### Dataset extract
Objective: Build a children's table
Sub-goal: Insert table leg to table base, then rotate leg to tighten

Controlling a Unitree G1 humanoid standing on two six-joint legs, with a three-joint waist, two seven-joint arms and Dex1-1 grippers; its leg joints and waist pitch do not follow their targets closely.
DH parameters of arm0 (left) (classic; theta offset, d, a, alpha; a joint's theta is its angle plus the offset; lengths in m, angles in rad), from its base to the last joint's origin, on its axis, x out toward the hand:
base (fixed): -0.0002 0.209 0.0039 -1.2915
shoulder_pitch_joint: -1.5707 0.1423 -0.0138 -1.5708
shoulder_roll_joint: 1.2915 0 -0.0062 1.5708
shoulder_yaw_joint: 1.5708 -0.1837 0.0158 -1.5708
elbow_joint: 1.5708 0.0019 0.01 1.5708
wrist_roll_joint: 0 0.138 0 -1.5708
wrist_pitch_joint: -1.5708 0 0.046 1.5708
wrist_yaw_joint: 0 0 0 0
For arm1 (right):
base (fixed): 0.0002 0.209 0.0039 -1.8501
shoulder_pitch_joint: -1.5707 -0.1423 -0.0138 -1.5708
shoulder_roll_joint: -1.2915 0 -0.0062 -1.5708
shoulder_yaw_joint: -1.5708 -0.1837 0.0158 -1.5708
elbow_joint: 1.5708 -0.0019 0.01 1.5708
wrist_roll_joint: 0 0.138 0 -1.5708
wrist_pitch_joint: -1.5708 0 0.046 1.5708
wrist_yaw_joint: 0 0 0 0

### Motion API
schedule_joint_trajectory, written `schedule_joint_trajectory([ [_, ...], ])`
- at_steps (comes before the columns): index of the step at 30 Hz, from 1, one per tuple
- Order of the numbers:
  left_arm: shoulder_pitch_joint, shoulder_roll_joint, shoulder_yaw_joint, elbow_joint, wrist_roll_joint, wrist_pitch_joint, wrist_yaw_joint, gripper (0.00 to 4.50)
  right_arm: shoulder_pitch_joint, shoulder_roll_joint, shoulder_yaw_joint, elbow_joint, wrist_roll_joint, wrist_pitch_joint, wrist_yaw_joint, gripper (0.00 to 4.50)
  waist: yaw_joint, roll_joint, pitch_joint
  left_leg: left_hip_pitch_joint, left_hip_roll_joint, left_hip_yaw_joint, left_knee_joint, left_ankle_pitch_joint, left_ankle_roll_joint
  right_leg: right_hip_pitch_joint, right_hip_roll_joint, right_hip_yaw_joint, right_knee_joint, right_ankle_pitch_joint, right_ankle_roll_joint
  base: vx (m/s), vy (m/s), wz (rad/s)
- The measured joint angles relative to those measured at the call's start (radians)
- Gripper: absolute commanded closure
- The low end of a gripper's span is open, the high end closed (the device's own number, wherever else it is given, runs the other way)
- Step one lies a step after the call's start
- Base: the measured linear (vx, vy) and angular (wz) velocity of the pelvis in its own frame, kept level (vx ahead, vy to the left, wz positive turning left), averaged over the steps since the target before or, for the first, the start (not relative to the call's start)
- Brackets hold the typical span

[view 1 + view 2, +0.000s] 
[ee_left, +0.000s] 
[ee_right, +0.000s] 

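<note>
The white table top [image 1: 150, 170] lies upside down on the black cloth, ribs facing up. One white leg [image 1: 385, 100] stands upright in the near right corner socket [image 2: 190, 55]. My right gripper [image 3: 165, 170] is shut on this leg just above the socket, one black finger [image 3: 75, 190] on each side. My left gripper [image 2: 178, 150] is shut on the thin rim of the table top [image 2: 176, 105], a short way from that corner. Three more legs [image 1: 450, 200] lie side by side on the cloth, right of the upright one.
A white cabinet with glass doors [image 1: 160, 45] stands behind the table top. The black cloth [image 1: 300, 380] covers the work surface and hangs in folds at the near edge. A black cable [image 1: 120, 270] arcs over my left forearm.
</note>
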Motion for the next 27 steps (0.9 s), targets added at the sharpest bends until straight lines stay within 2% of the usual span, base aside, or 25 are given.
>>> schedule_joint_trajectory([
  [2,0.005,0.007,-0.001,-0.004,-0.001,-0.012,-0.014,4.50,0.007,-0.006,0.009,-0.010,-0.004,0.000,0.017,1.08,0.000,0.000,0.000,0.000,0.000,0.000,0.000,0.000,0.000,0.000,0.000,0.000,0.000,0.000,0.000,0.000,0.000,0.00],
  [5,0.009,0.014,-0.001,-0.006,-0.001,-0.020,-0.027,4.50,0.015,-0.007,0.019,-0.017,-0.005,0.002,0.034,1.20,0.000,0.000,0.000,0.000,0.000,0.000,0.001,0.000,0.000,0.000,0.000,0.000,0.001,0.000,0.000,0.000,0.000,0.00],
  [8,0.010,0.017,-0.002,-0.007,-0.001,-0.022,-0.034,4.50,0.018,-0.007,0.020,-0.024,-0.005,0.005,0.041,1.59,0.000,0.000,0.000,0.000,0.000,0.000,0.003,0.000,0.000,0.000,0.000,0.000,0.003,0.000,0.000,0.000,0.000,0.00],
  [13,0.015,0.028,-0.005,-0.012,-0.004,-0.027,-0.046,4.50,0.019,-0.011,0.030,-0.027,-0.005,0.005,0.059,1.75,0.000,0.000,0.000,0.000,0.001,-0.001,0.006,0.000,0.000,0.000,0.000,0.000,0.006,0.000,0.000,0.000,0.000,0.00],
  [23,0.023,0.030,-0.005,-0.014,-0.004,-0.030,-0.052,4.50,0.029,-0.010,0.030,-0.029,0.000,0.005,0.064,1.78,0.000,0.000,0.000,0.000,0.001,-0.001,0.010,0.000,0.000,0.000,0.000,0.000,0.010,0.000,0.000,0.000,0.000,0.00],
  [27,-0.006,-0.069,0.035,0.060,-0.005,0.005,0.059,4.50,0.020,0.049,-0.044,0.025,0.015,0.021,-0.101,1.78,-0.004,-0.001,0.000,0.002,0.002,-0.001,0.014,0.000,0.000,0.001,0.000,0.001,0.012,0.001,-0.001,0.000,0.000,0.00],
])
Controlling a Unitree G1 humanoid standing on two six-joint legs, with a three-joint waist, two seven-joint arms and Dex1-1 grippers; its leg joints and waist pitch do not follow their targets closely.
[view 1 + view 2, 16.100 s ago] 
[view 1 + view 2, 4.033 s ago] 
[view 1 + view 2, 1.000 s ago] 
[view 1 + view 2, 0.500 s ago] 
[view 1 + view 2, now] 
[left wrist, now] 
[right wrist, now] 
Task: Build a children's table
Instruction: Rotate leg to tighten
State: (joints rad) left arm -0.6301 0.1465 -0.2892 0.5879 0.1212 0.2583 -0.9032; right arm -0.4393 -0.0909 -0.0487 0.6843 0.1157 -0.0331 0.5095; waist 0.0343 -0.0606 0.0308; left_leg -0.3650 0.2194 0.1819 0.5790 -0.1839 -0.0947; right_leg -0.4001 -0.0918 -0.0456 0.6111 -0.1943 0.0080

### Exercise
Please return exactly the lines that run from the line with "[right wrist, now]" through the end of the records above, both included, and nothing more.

### Response
[right wrist, now] 
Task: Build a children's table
Instruction: Rotate leg to tighten
State: (joints rad) left arm -0.6301 0.1465 -0.2892 0.5879 0.1212 0.2583 -0.9032; right arm -0.4393 -0.0909 -0.0487 0.6843 0.1157 -0.0331 0.5095; waist 0.0343 -0.0606 0.0308; left_leg -0.3650 0.2194 0.1819 0.5790 -0.1839 -0.0947; right_leg -0.4001 -0.0918 -0.0456 0.6111 -0.1943 0.0080

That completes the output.